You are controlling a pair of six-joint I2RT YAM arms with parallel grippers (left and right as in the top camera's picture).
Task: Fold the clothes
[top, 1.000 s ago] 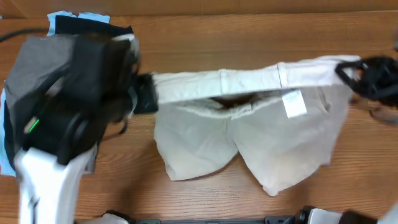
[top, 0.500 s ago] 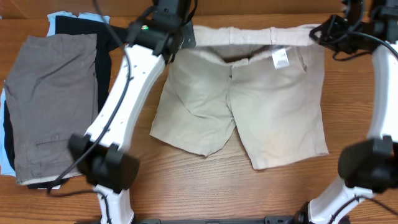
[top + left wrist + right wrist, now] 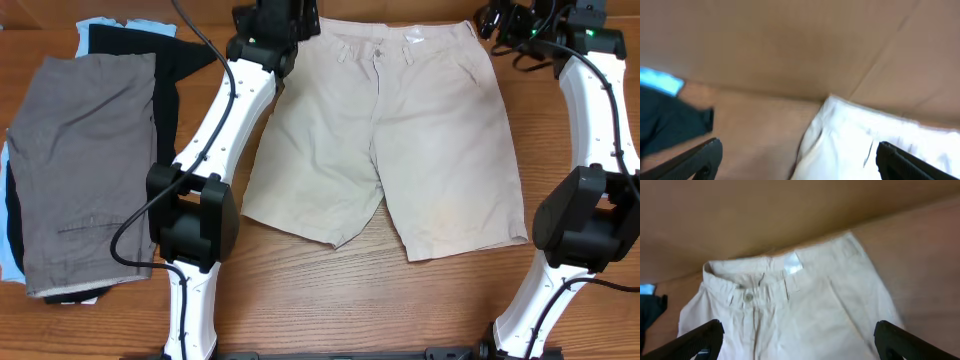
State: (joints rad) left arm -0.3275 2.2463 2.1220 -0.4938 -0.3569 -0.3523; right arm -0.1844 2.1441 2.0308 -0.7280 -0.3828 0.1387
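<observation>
While the left claw and the right claw are hanging released and empty, the light beige khaki shorts are lying flat, not yet folded, on the wooden desk beside the seemingly folded grey shorts.

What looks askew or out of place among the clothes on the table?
Nothing serious. The khaki shorts lie flat and spread. Only the left side is untidy: a black piece and a light-blue piece stick out unevenly from under the grey shorts.

Matt woven cloth: khaki shorts, grey shorts. Smooth grained wood, slight sheen: table.
</observation>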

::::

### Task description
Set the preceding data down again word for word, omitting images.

### Answer space
You are controlling a pair of six-joint I2RT YAM arms with parallel grippers (left and right as in the top camera's picture).
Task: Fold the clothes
[top, 1.000 s ago] 
[top, 0.500 s ago] 
[top + left wrist + right wrist, now] 
State: (joints rad) left arm -0.3275 2.2463 2.1220 -0.4938 -0.3569 -0.3523; right arm -0.1844 2.1441 2.0308 -0.7280 -0.3828 0.1387
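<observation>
While the left claw and the right claw are hanging released and empty, the light beige khaki shorts are lying flat, not yet folded, on the wooden desk beside the seemingly folded grey shorts.

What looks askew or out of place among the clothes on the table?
Nothing serious. The khaki shorts lie flat and spread. Only the left side is untidy: a black piece and a light-blue piece stick out unevenly from under the grey shorts.

Matt woven cloth: khaki shorts, grey shorts. Smooth grained wood, slight sheen: table.
</observation>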

Nothing remains to be added to the answer.